Josephine Flood | |
---|---|
Born | 1936 Great Britain |
Residence | Australia |
Nationality | Australian |
Fields | Archaeology |
Institutions | Australian National University, Australian Heritage Commission |
Alma mater | Cambridge University |
Notable awards | Centenary Medal (2001) |
Josephine Flood, FAHA (born 1936) is an English-born Australian archaeologist, mountaineer, and author.
Josephine Flood was born Josephine Scarr in Yorkshire, England. She took a BA in Classics at Girton College, Cambridge, in 1959, later receiving an MA (1968) and a PhD (1973) from the Australian National University. Her PhD thesis was published as: The Moth Hunters: Aboriginal prehistory of the Australian Alps in 1980.
In 1963, Flood moved to Australia. She married an Australian diplomat the following year, subsequently having three children.
In 1963 at ANU Flood was appointed as a lecturer in Classical Archaeology but in 1964 she transferred into the field of Australian archaeology and commenced a Masters degree.In 1978 Flood was appointed Senior Conservation Officer with the Australian Heritage Commission in Canberra, becoming Assistant Director from 1979 to 1991, where in 1984 she headed the Aboriginal Environment Section. Over 2000 Aboriginal archaeological sites were added to the Register of the National Estate during her time at the AHC. She also contributed to the World Heritage Listing of Kakadu National Park, the Tasmanian South West Wilderness Area and the Willandra Lakes Region of NSW.

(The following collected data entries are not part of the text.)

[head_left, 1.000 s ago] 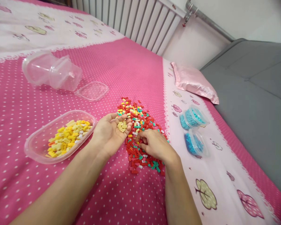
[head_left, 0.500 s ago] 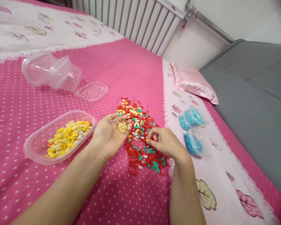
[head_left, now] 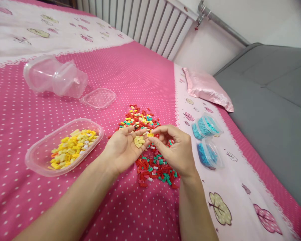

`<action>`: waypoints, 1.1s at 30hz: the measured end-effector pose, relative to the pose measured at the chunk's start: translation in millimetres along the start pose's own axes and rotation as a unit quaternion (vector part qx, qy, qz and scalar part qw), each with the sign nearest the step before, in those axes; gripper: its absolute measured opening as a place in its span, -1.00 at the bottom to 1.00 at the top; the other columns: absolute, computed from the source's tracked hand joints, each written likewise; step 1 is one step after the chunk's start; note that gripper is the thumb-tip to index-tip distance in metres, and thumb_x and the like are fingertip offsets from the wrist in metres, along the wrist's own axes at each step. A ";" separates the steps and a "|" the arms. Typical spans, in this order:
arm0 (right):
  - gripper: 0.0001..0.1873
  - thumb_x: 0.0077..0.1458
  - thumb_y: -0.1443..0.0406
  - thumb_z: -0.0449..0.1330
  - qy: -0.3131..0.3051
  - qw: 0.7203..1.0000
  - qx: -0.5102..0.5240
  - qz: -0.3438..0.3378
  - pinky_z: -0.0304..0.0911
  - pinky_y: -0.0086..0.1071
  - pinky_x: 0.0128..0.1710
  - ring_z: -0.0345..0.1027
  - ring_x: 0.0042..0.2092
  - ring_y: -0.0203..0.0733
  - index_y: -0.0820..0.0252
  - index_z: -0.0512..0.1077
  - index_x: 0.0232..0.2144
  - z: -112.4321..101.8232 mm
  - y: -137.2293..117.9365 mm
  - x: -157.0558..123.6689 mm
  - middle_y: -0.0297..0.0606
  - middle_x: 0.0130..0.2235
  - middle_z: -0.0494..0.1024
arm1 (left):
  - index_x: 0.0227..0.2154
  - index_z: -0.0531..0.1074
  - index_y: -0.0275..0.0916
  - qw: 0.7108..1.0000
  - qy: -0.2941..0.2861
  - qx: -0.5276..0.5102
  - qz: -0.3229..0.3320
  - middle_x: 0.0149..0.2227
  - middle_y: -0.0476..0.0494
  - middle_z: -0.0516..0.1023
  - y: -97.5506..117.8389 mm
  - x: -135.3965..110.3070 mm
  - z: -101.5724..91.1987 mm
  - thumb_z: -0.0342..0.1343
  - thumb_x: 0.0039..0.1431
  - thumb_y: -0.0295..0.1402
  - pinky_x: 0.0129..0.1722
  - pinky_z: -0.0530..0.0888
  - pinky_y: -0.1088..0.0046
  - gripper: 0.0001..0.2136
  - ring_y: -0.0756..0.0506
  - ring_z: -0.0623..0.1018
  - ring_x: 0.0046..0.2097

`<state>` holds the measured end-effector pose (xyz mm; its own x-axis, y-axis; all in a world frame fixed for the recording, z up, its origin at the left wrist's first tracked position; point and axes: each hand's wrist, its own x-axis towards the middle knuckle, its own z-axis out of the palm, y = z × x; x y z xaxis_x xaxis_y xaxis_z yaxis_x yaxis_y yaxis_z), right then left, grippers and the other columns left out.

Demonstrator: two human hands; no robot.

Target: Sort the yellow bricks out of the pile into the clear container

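Observation:
My left hand (head_left: 124,149) lies palm up over the near edge of a pile of small bricks (head_left: 150,164) in red, green, yellow and white, cupping a few pale yellow bricks (head_left: 138,141). My right hand (head_left: 174,150) is pinched at the fingertips on a small yellow brick (head_left: 150,135), right beside the left palm. A clear oval tub (head_left: 37,160) with several yellow bricks (head_left: 71,145) sits to the left of my left hand.
The pink dotted bedspread (head_left: 130,73) carries empty clear tubs on their side (head_left: 55,78) and a loose lid (head_left: 99,97) at the back left. Two small tubs of blue bricks (head_left: 208,125) (head_left: 209,154) sit right. A pink pillow (head_left: 207,88), radiator (head_left: 150,23) and grey sofa (head_left: 273,110) border it.
My right hand rose from the pile with a small yellow brick and moved left to my left palm. My left hand shifted slightly right and nearer.

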<state>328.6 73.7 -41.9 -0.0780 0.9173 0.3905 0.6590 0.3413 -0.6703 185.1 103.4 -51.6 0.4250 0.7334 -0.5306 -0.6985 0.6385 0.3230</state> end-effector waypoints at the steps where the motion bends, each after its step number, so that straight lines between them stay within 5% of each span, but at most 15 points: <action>1: -0.88 0.04 0.26 0.22 -0.005 1.000 -0.001 -0.003 0.24 -0.43 -0.39 0.27 -0.44 -0.33 0.12 0.51 -0.32 0.7 -1.1 -0.3 -0.36 -0.46 0.43 | -0.26 0.36 -0.42 1.000 -0.013 -0.003 -0.006 -0.44 -0.20 0.42 -0.4 0.3 0.2 -0.20 0.21 -0.45 -0.42 0.48 0.49 -0.75 -0.01 0.44 -0.46; 6: -0.76 0.08 0.28 0.17 0.017 1.000 0.002 0.016 0.27 -0.42 -0.37 0.30 -0.43 -0.33 0.12 0.48 -0.16 2.9 4.3 1.2 -0.34 -0.40 0.47 | -0.23 0.35 -0.40 1.000 0.001 -0.019 -0.018 -0.38 -0.23 0.45 0.3 -0.1 2.0 -0.19 0.20 -0.46 -0.35 0.51 0.47 -0.77 -0.03 0.49 -0.39; 10: -0.81 0.07 0.33 0.16 0.033 0.997 -0.037 0.053 0.28 -0.41 -0.34 0.34 -0.41 -0.30 0.16 0.50 -0.23 4.7 16.3 3.7 -0.30 -0.38 0.52 | -0.34 0.32 -0.34 0.998 0.054 -0.017 0.040 -0.42 -0.18 0.44 3.0 -1.5 2.5 -0.18 0.18 -0.48 -0.32 0.53 0.46 -0.83 -0.03 0.50 -0.39; 16: -0.84 0.04 0.42 0.14 -0.071 0.992 -0.074 0.069 0.29 -0.35 -0.16 0.44 -0.24 -0.23 0.15 0.49 -0.35 16.5 28.6 5.1 -0.30 -0.28 0.59 | -0.33 0.30 -0.31 0.992 0.080 -0.026 0.092 -0.41 -0.17 0.44 7.2 -1.4 2.8 -0.18 0.16 -0.50 -0.41 0.50 0.51 -0.84 -0.01 0.47 -0.42; 22: -0.80 -0.01 0.47 0.12 -0.151 0.971 -0.155 0.097 0.25 -0.38 -0.22 0.41 -0.27 -0.23 0.16 0.49 -0.34 24.3 35.5 4.5 -0.29 -0.32 0.57 | -0.28 0.32 -0.31 0.993 0.078 -0.039 0.082 -0.41 -0.16 0.44 7.5 -1.1 2.5 -0.16 0.13 -0.51 -0.43 0.48 0.51 -0.82 -0.01 0.46 -0.43; 33: -0.85 0.00 0.36 0.22 -0.192 0.954 -0.196 0.122 0.20 -0.41 -0.29 0.37 -0.31 -0.25 0.15 0.52 -0.30 25.0 32.6 3.5 -0.26 -0.32 0.53 | -0.27 0.31 -0.32 0.993 0.077 -0.026 0.085 -0.42 -0.15 0.41 7.4 -3.2 2.6 -0.18 0.16 -0.50 -0.41 0.47 0.51 -0.82 -0.01 0.45 -0.43</action>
<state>331.2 93.2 -78.2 -0.1050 0.9929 -0.0568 0.9162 0.0743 -0.3939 180.1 106.4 -45.4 0.2090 0.7823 -0.5869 -0.7830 0.4933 0.3788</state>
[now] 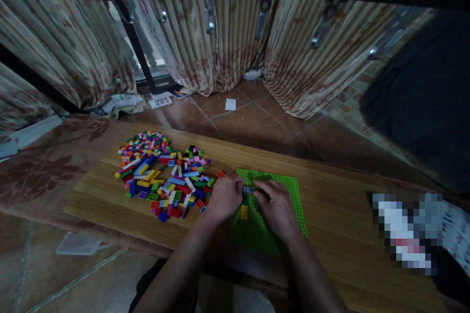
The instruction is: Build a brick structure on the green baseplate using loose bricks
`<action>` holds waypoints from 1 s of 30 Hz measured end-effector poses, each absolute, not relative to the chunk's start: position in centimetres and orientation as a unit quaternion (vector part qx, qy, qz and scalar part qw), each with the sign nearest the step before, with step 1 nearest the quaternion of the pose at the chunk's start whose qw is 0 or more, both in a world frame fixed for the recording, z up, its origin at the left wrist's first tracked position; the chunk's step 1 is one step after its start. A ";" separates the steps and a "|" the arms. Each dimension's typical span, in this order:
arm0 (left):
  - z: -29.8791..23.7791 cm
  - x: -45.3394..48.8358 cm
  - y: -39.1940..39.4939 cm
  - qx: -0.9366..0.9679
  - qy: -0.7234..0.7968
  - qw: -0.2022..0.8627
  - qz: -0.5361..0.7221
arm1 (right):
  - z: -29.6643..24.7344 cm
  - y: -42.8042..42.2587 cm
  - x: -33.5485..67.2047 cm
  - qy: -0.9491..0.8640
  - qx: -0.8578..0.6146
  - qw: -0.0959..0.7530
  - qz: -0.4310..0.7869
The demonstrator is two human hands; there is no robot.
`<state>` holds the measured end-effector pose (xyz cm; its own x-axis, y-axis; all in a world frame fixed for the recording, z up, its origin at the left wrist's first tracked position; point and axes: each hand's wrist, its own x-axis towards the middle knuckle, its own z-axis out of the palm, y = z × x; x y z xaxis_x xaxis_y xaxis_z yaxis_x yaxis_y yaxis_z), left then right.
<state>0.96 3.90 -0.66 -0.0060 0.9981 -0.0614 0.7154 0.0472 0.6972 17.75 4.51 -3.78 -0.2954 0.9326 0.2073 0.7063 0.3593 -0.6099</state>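
head camera | worn on head | facing forward, down | baseplate [254,229] near | curtains [223,54] beyond

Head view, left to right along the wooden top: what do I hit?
Pile of loose bricks → left hand → greyish-blue brick piece between the hands → right hand → pixelated item.

Your baseplate [291,186] bright green, regular stud grid; far brick [247,190] at its left side grey-blue, nearer brick [244,212] yellow; loose bricks [178,195] to your left mixed red, blue, yellow, green, white, pink, orange; your tabletop [348,205] yellowish brown, wood grain; cloth [47,156] at left dull reddish brown, darker floral pattern; curtains [293,58] far ahead of you cream, brownish stripes, reddish blotches; far floor tiles [205,112] terracotta brown, paler joint lines
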 end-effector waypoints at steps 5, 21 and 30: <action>-0.3 -0.3 3.9 0.610 0.652 0.287 0.348 | -3.4 4.7 18.1 -0.736 -0.543 0.347 0.205; 1.3 -5.9 3.7 0.245 0.558 0.301 0.733 | -3.4 4.4 17.0 -0.655 -0.554 0.456 0.236; 1.6 -9.0 2.9 0.133 0.514 0.290 0.796 | -2.8 1.8 11.7 -0.834 -0.390 0.325 0.215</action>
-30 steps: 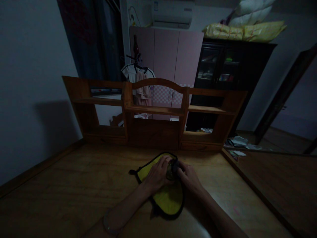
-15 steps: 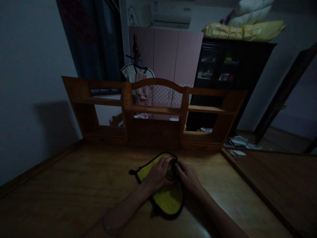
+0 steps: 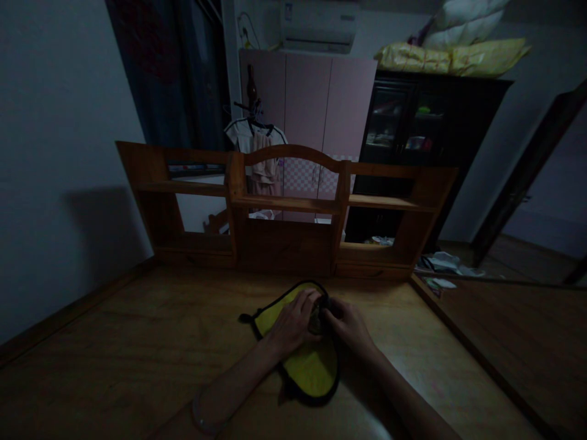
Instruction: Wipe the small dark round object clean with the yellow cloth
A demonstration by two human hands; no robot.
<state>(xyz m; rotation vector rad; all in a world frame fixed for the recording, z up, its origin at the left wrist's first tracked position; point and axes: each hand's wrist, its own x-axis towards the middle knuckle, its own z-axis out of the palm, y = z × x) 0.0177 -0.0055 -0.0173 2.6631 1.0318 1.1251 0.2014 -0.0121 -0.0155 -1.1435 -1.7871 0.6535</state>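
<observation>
Holding a small dark object (image 3: 315,319) between both hands, near the middle of the desk (image 3: 137,330), over the upper part of a black-edged yellow cloth (image 3: 316,370). Too dim to name the object; perhaps rounded. Cupping it from the left with the left hand (image 3: 291,324), with fingers curled over the far side. Pinching its right side with the right hand (image 3: 349,327), with thumb and fingertips close together. Noted on the left forearm: a bangle (image 3: 197,412). Noted beyond the cloth, at the back of the desk: a wooden shelf (image 3: 288,203). Noted farther back: hanging clothes (image 3: 263,162), pink wardrobe (image 3: 306,98), black cabinet (image 3: 472,116) to its right.
</observation>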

Flood indicates that she discovered Cloggs Cave near Buchan, Victoria while driving to another site in eastern Victoria. Her subsequent excavations revealed extensive evidence of Aboriginal stone and bone tools, with the basal layer now dated to the more than 30,000 years.
Flood has followed a theoretical approach involving the use of recent ethnographic information to reinterpret the evidence of prehistoric archaeological material on the basis that "there have only been minor changes in the "stone-age, foraging, semi-nomadic way of life" of Aboriginal people throughout history".